**Work request**
All lines in the data that hold the word "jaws" need copying.

(Dataset section begins)

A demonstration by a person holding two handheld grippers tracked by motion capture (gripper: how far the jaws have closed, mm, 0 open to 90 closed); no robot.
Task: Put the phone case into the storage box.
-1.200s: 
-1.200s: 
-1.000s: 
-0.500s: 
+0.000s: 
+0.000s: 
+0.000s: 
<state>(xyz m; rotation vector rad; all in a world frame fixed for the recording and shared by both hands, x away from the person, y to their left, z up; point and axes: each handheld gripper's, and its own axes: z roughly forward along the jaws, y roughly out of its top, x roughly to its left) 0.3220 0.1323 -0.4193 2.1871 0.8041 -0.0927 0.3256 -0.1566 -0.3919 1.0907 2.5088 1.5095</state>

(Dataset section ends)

**Result**
A demonstration by a person holding two handheld grippers tracked by motion capture (gripper: how far the jaws have closed, mm, 0 open to 90 closed); no robot.
<state>(xyz m; rotation vector rad; all in a world frame fixed for the recording and shared by both hands, x away from the person, y to their left, z up; point and axes: each handheld gripper's, and its own axes: z roughly forward along the jaws, y roughly out of its top, x roughly to its left) 0.3220 0.1323 -0.4193 2.1871 0.8041 -0.0927 0.3256 -0.1566 -0.3919 1.0907 2.5088 1.5095</state>

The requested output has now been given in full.